Yes I Said Minnesota said:
My friend and I are both teachers. All I can say, is that auto fill is a joke. LOL! I have been burned by that more than once. LOL. I love Disney movies in all of their politically incorrectness. We actually have Tiana on DVD and I enjoy her very much. I have been reading your posts on your blog as well, hugs are in order for you too. Keep up the hard work. Thanks
MegsFitness said:
❤ that means a lot to me. Thanks for reading my blog! And yes, auto-correct is hilarious and, at times, embarrassing. Have you every visited Damn You Auto Correct? It's a hilarious website showcasing the best of the worst in auto-correct ;D
MegsFitness said:
Also, *hugs*
Lila said:
When I read how your mother supported you with something difficult for her. it easily brought a tear down my face,
and now i know why the tone of this post is so moving; your sadness for her loss is all over it.

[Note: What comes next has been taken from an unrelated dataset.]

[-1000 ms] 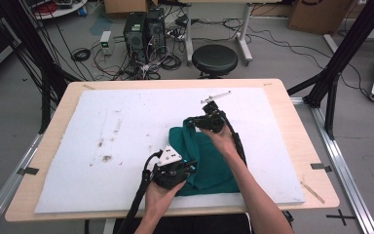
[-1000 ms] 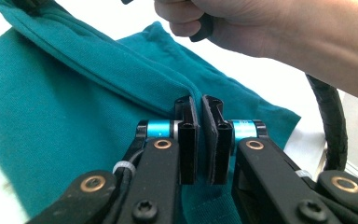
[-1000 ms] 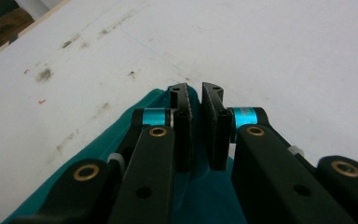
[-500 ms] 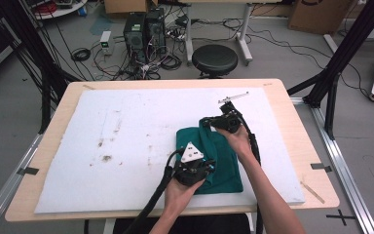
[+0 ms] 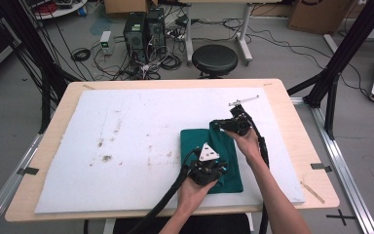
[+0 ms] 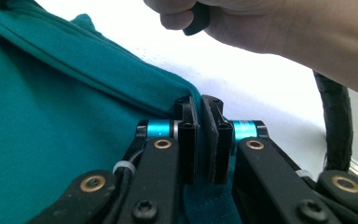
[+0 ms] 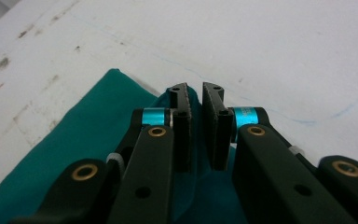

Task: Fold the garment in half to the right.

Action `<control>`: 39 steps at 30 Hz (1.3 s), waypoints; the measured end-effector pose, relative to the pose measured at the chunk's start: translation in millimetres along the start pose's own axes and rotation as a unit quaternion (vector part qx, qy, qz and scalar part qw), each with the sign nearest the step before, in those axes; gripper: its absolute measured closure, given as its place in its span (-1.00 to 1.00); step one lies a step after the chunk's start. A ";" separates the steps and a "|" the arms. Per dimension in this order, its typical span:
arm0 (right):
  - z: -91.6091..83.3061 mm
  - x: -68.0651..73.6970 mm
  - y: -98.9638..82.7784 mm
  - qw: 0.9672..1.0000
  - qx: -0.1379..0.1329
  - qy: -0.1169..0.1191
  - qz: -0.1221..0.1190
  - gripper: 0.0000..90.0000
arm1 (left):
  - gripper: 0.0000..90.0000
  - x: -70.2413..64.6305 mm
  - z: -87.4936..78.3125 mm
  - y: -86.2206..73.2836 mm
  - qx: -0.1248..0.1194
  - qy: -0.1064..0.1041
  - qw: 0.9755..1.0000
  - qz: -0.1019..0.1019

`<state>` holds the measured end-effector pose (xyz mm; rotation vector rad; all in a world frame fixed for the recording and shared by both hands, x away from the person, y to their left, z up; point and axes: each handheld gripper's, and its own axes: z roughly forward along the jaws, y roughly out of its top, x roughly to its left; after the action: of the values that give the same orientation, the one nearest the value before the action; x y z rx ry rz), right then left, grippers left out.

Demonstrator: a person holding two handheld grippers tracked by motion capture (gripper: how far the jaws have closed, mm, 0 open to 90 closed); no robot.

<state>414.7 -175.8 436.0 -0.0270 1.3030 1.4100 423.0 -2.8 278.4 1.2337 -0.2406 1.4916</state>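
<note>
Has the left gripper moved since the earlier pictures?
Yes. In the high view the left gripper, shut on the green cloth, has shifted rightward, away from the brown stains on the white mat.

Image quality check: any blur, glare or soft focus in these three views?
High view: even light, slightly soft, no glare on the white mat. Left gripper view: teal cloth fairly sharp, the hand at top soft, mat behind blown out. Right gripper view: jaws crisp, right gripper on the cloth, far mat a little soft.

A teal green cloth (image 5: pixel 209 156), folded into a rough rectangle with layered edges, lies flat on the table's right half.
</note>
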 end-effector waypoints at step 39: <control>-25.5 4.5 -11.8 0.998 -0.018 -0.056 0.012 0.10 | 0.26 54.3 -46.9 12.7 -0.031 0.052 0.998 0.014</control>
<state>405.5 -193.4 415.6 0.0419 1.1895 1.4346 396.5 59.1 306.2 1.1042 -0.2349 1.5564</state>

I am new to reading your blog, but I am saddened to hear that such a beautiful, good mother has passed on. At the same time it just fills me with love as it reminds me of the love I get from my wonderful mother.
You are so lucky to write, because if she had not supported you, writing wouldn’t be as easy as it is for you the way it is now. For this reason, every time you write, it is like you are thanking her.
God Bless,
Lila
Yes I Said Minnesota said:
Thank you for your support. My mom was funny. We miss her but she will always be with us.
Dave said:
Jenn, I think of your mom often, and I hear the many words and lessons she imparted to me in the short time we were reconnected. I’m glad for every moment I spent with your mom, and I miss her. I find times that she, and her words and thoughts, still make me laugh…and cry.
Know this, your mom was the ONLY woman to get me up dancing in front of a crowd – Bisbee Blues Festival – and she is the only person that ever got me on a golf course…twice.
Yes I Said Minnesota said:
My mom loved you and enjoyed the time you were able to spend together. She loved Sam too. After all was said and done, she was glad to have had your friendship and to have shared the time that you guys did. I miss her too and I still cry often. On the other hand, I am glad she is not here to witness the decline of her mother. That would have destroyed her. Take care of your self and Sam. Make sure that you get yourself to a place where you can be happy and comfortable. That is what she always wanted for you both.